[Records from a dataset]

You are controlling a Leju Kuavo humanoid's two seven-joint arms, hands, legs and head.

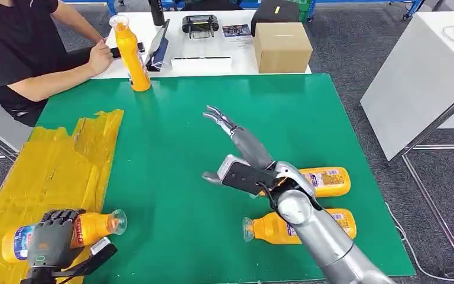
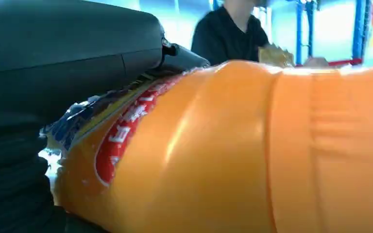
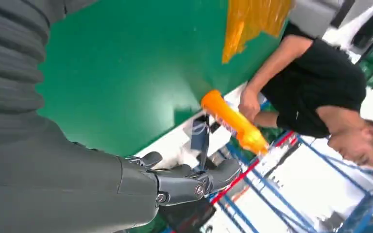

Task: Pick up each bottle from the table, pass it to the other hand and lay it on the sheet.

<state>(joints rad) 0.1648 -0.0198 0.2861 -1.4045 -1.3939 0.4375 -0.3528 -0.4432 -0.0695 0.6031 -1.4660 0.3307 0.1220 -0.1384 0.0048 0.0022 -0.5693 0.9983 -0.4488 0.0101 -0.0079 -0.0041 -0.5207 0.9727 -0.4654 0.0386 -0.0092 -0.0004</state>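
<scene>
My left hand (image 1: 53, 236) grips an orange bottle (image 1: 91, 228) lying on its side at the near edge of the yellow sheet (image 1: 53, 165); the same bottle (image 2: 233, 150) is pressed close against the hand (image 2: 53, 68) in the left wrist view. Above the middle of the green table (image 1: 171, 148) my right hand (image 1: 236, 139) hangs empty with fingers stretched apart, and its fingers (image 3: 189, 182) also appear in the right wrist view. Two more orange bottles (image 1: 328, 180) (image 1: 272, 228) lie on their sides under my right forearm. Another bottle (image 1: 131, 56) (image 3: 233, 121) stands upright at the far left edge.
A person (image 1: 29, 47) in black sits at the far left, a hand (image 1: 100, 56) near the upright bottle. A cardboard box (image 1: 282, 46) and small devices lie on the white table behind. A white table (image 1: 425, 77) stands to the right.
</scene>
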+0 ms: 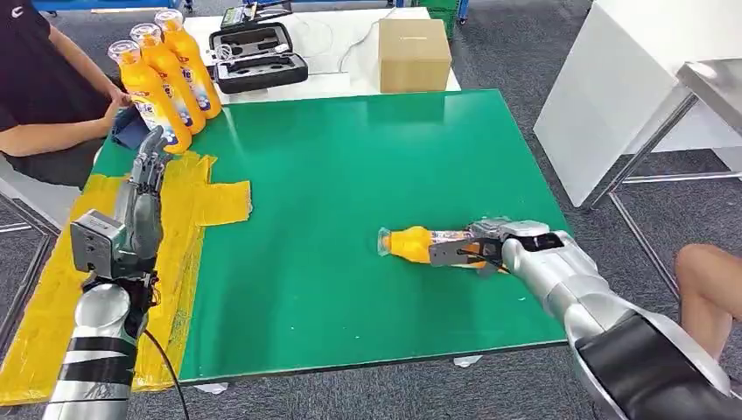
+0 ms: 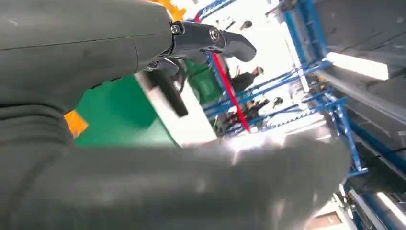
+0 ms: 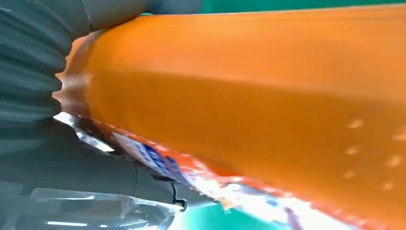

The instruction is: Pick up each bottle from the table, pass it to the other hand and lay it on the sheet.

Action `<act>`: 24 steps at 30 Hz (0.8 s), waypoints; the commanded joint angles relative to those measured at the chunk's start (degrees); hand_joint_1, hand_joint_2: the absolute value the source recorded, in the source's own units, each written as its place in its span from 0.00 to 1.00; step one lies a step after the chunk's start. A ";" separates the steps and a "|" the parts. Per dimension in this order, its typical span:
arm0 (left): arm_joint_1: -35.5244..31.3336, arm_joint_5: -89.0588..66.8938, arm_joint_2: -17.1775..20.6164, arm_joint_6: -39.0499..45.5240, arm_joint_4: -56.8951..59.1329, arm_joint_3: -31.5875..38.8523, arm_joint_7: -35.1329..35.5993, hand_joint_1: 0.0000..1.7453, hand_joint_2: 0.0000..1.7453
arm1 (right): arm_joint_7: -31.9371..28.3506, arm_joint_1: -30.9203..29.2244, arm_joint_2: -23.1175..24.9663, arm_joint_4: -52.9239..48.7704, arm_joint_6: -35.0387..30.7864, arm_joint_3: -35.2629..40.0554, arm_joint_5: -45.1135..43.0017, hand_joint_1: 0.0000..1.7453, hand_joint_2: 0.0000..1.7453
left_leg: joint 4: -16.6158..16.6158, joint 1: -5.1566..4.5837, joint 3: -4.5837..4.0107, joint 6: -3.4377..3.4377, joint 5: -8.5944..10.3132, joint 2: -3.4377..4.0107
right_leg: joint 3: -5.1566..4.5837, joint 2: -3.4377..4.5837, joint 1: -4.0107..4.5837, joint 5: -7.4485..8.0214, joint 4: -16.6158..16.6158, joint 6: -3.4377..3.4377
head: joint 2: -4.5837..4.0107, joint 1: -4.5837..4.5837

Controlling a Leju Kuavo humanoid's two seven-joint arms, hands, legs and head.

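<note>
My right hand [image 1: 468, 251] is nearest, low on the right side of the green table [image 1: 350, 166], and it grips an orange bottle [image 1: 416, 244] that lies on its side on the table's surface with its clear cap end pointing toward the yellow sheet [image 1: 188, 206]. My right wrist view presses close against that bottle [image 3: 249, 96]: a smooth orange body, and along it a strip of label with blue and red print, too blurred for me to read any word. My dark fingers [image 1: 451, 253] wrap over the bottle's labelled middle.

My left hand [image 1: 149, 162] is raised over the far part of the yellow sheet, at the table's left edge, fingers fairly straight and apart, pointing away from me and holding nothing. In my left wrist view one dark finger [image 2: 210, 38] sticks out over the green surface with nothing between the fingers.

Three more orange bottles [image 1: 166, 74] stand upright in a row at the table's far left corner, just beyond my left hand, each with a clear cap and a blue-and-red label whose lettering I cannot make out. A person in a dark shirt [image 1: 39, 87] sits beside that corner, one hand near the bottles. Past the table's far edge, on a white surface, lie an open black case [image 1: 258, 57] and a plain brown cardboard box [image 1: 414, 54].
</note>
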 commanded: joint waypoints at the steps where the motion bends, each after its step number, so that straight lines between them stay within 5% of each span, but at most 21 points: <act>1: 5.09 10.35 0.84 -6.83 -0.68 0.82 5.61 0.00 1.00 | -2.10 0.80 0.88 -11.68 -9.10 -15.91 -14.74 1.00 1.00 | -0.02 -0.07 -0.06 -0.02 0.00 0.18 | -0.13 0.10 -0.05 0.07 0.03 -0.06 | 0.00 0.02; 4: 9.93 7.73 -0.38 -5.22 -6.57 0.01 5.19 0.00 1.00 | 0.66 6.47 -2.11 -33.44 -10.32 -20.25 -22.46 1.00 1.00 | 0.00 -0.08 -0.25 -0.01 -0.01 0.33 | -0.30 0.26 -0.05 0.19 0.07 -0.05 | 0.00 0.04; 9: 10.50 4.64 -3.05 -3.04 -8.48 -3.53 6.04 0.00 1.00 | 1.28 13.90 -2.05 -50.86 -14.61 -22.86 -25.32 1.00 1.00 | 0.03 -0.05 -0.50 0.00 0.03 -0.06 | -0.52 -0.12 -0.01 0.06 0.06 -0.02 | 0.00 -0.02; 14: 7.48 5.93 -5.46 -3.19 -7.07 -6.98 6.47 0.00 1.00 | 0.36 16.53 3.03 -53.47 -22.18 -20.05 -18.58 1.00 1.00 | 0.04 -0.01 -0.75 0.01 0.02 -0.18 | -0.65 -0.19 0.04 0.04 0.06 -0.03 | 0.00 -0.04; 24: 5.76 7.73 -9.76 -1.94 -7.72 -13.64 6.52 0.00 1.00 | -0.09 20.46 13.26 -52.06 -20.88 -8.54 -16.19 1.00 1.00 | 0.02 0.04 -0.79 -0.07 -0.03 0.04 | -0.79 -0.09 0.06 0.06 0.07 -0.07 | 0.00 -0.02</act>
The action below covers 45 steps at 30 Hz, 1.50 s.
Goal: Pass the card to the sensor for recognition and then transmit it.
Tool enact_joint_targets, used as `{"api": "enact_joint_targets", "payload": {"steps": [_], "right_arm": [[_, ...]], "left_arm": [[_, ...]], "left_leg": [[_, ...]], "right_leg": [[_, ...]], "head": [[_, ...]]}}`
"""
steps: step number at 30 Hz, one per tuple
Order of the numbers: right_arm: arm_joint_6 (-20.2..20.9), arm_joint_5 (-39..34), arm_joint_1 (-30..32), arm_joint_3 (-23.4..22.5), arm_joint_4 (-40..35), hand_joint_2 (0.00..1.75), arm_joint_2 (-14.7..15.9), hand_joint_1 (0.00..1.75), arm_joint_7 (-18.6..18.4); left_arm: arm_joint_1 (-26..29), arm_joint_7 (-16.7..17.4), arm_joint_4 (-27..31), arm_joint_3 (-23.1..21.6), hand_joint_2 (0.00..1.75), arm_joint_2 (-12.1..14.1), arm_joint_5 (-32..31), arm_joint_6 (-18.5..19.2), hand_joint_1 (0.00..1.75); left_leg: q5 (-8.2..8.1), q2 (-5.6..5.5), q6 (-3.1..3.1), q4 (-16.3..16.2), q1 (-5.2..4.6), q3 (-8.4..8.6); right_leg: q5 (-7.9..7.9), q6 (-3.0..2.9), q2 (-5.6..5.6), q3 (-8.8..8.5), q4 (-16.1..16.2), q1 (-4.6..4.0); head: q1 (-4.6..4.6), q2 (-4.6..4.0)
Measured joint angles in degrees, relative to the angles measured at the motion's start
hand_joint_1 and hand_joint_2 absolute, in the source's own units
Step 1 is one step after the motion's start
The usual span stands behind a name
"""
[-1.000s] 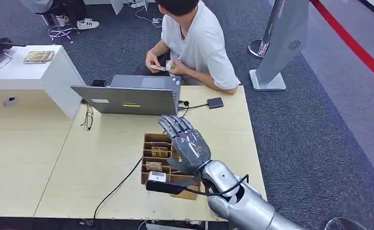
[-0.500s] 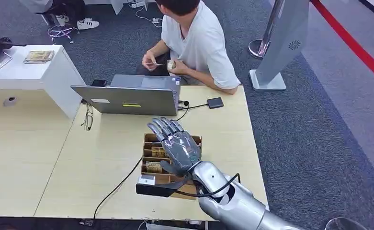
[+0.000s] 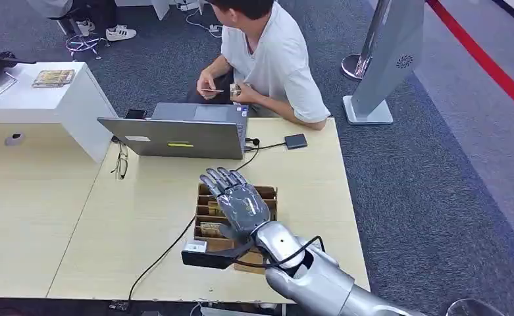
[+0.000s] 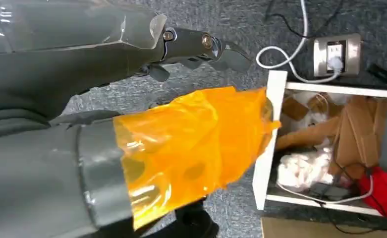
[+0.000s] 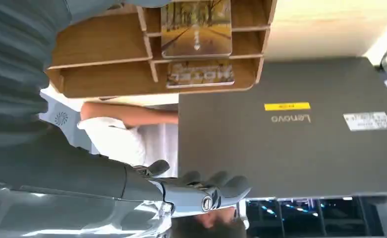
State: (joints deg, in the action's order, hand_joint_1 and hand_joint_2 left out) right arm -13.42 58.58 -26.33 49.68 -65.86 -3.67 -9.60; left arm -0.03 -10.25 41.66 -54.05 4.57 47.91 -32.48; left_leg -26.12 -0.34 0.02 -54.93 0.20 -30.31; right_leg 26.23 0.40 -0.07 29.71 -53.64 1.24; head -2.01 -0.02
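Note:
My right hand [image 3: 236, 199] hovers over the wooden card box [image 3: 268, 195] near the table's front, its fingers spread and holding nothing. In the right wrist view the hand's fingers [image 5: 201, 191] stretch toward the laptop lid, and two cards [image 5: 196, 27] [image 5: 199, 74] stand in the box's slots [image 5: 107, 49]. More cards [image 3: 209, 228] show in the box beside my hand. A small black sensor pad [image 3: 295, 141] lies at the table's far side, cabled to the laptop. My left hand [image 4: 132, 99] hangs beside a floor shelf, with orange film on its thumb and nothing in it.
A grey laptop [image 3: 181, 135] stands behind the box. A person in a white shirt [image 3: 274, 62] sits past the table, holding a card [image 3: 209, 90]. A black cable [image 3: 158, 260] runs to the table's front edge. Glasses [image 3: 120, 164] lie left of the laptop.
My right hand has drifted left and nearer, over the box's left part. The person has lifted a card up between both hands.

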Motion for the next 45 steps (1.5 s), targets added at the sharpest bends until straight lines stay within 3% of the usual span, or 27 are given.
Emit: {"api": "enact_joint_targets", "payload": {"steps": [13,23,29,34,45], "right_arm": [[0.4,-0.8,-2.3,0.3,6.9,1.75,-2.4,0.0,-0.7],[0.6,-3.0,-2.9,-1.2,9.0,1.75,-3.7,0.0,-1.2],[-0.2,-4.8,-2.9,-3.6,8.9,1.75,-3.7,0.0,-1.0],[0.0,-4.7,-2.6,-5.4,7.8,1.75,-3.6,0.0,-1.5],[0.1,-3.8,-2.5,-6.6,7.0,1.75,-3.6,0.0,-1.5]], "left_arm": [[-2.6,-0.4,-10.1,6.7,0.0,-4.3,-6.0,4.7,0.0],[-3.3,0.3,-13.3,10.8,0.0,-6.2,-9.6,6.1,0.0],[-1.8,0.0,-12.9,12.5,0.0,-6.2,-12.8,5.8,0.0],[2.1,3.9,-6.7,12.9,0.0,-4.6,-15.3,2.5,0.0],[3.2,4.2,-3.5,14.1,0.0,-4.0,-16.9,3.1,0.0]], "left_leg": [[0.0,0.01,0.0,0.0,-0.01,0.0],[0.02,-0.01,0.01,0.0,0.0,0.0],[0.02,0.02,0.02,0.0,-0.01,0.0],[0.02,0.04,0.02,0.0,-0.01,-0.03],[0.03,0.06,0.02,0.0,0.0,-0.03]], "right_leg": [[0.0,0.0,0.01,0.01,0.0,0.0],[-0.03,0.01,0.0,0.01,0.0,0.0],[-0.03,0.02,0.03,0.01,0.0,0.01],[-0.03,0.02,0.05,0.09,0.0,0.01],[-0.06,-0.01,0.07,0.09,0.0,0.0]], "head": [[-0.02,0.0],[-0.02,0.0],[-0.02,0.0],[-0.02,0.0],[-0.02,0.0]]}}
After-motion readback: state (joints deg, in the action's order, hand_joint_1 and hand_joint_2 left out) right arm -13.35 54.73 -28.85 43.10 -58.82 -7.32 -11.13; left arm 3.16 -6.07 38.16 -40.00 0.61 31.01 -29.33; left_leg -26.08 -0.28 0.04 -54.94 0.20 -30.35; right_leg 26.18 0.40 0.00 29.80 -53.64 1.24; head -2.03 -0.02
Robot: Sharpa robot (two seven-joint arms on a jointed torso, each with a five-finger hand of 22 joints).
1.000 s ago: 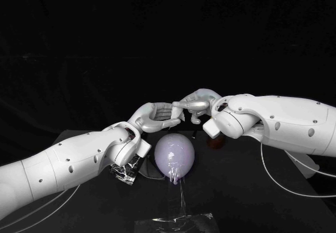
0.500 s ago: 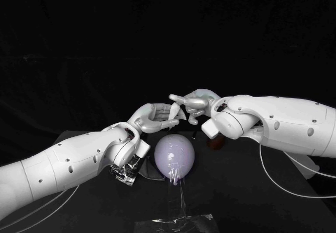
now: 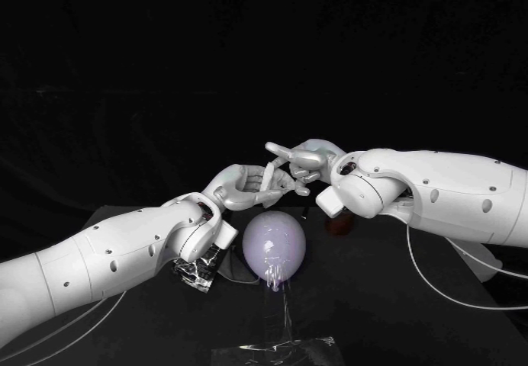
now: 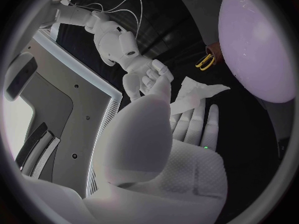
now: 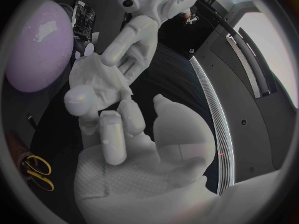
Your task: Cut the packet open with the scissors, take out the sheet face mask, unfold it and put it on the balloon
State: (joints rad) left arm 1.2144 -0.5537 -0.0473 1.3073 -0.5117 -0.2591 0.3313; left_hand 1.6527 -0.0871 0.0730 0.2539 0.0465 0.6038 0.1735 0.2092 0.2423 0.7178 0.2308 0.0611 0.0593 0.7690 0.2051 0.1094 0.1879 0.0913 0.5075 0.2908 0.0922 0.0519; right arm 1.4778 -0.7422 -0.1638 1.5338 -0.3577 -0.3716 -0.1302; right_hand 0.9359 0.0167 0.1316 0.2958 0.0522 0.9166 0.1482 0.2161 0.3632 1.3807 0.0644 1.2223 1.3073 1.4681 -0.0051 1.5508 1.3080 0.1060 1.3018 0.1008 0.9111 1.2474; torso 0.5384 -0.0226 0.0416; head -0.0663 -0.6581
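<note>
Nearest, a clear stand (image 3: 275,352) rests on the black table (image 3: 423,309), below the lilac balloon (image 3: 275,240). The cut-open packet (image 3: 198,273) lies just beside the balloon, on the left arm's side. Above the balloon and a little beyond it, the two hands meet over the still-folded sheet face mask (image 3: 272,175). The left hand (image 3: 251,188) grasps its lower part with curled fingers, and the right hand (image 3: 299,160) pinches its upper edge. Farther back, on the balloon's right-arm side, stand the yellow-handled scissors (image 4: 205,61).
</note>
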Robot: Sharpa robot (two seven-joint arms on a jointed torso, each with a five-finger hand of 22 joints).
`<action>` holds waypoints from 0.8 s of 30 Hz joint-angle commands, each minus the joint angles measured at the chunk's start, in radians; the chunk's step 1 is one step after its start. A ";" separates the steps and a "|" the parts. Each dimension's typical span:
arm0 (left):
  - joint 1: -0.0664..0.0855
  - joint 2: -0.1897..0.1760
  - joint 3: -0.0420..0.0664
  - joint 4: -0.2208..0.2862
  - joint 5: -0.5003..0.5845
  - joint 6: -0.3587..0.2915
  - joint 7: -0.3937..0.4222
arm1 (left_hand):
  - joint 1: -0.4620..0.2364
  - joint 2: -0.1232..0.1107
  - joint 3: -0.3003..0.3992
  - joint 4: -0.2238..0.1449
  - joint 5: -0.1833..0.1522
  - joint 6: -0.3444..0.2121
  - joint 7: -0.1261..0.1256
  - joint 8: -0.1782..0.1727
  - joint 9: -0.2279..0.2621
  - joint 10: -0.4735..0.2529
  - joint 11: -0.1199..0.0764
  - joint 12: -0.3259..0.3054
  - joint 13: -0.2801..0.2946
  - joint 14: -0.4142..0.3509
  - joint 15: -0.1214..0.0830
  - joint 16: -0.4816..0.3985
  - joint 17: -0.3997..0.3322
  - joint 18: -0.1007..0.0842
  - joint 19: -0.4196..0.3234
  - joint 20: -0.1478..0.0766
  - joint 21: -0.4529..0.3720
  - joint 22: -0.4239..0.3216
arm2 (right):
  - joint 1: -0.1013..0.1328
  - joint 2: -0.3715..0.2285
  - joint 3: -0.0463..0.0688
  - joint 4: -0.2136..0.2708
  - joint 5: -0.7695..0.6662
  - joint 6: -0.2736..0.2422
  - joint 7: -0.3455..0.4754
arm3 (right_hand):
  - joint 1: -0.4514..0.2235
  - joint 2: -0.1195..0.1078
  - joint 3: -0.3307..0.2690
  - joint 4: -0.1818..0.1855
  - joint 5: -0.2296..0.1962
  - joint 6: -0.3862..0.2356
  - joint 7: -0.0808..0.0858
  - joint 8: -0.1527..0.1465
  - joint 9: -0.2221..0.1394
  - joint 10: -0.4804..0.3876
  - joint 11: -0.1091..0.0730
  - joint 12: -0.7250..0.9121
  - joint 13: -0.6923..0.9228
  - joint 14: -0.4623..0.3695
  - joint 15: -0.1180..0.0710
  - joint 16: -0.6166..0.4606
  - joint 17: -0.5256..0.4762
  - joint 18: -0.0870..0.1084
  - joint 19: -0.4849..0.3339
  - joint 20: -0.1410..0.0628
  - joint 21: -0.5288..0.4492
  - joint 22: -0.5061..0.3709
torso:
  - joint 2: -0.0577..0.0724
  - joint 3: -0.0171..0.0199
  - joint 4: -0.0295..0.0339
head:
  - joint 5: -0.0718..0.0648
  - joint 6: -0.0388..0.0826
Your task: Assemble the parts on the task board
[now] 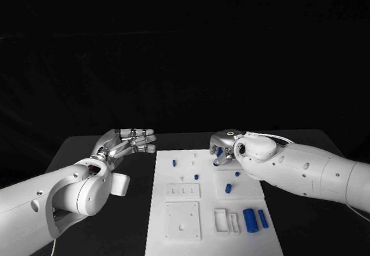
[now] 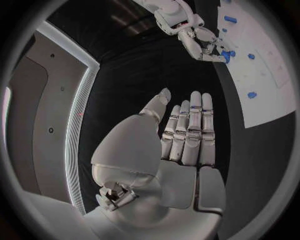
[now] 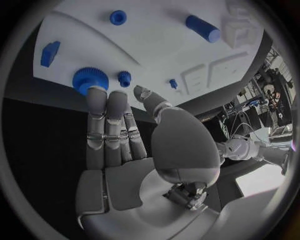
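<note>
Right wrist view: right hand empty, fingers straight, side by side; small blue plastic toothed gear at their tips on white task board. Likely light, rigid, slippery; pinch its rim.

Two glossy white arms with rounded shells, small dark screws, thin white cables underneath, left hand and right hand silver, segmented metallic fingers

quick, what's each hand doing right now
Left hand: open, fingers straight, holding nothing.
Right hand: open, fingertips by the blue gear, not gripping it.
</note>
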 commanded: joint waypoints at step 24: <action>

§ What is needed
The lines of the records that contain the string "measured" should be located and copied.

§ Task response
Action `<act>`: 24 steps at 30 Hz (0.8 s), waypoints; the commanded joint angles relative to those measured at the chunk's start (degrees); hand_joint_1, hand_joint_2: the absolute value the source recorded, in the source's own units, each written as its place in its span from 0.00 to 1.00; step one lies a step after the chunk's start. A ";" separates the steps and a "|" the parts. Per dimension in this order, its typical span:
Measured joint angles in degrees, relative to the angles measured at the motion's start
`<action>` holds waypoints from 0.8 s of 30 Hz joint-angle commands, each minus the joint angles measured at the chunk's start, in radians; the chunk's step 1 is one step after its start. A ";" separates the steps and a "|" the parts. Each dimension's typical span:

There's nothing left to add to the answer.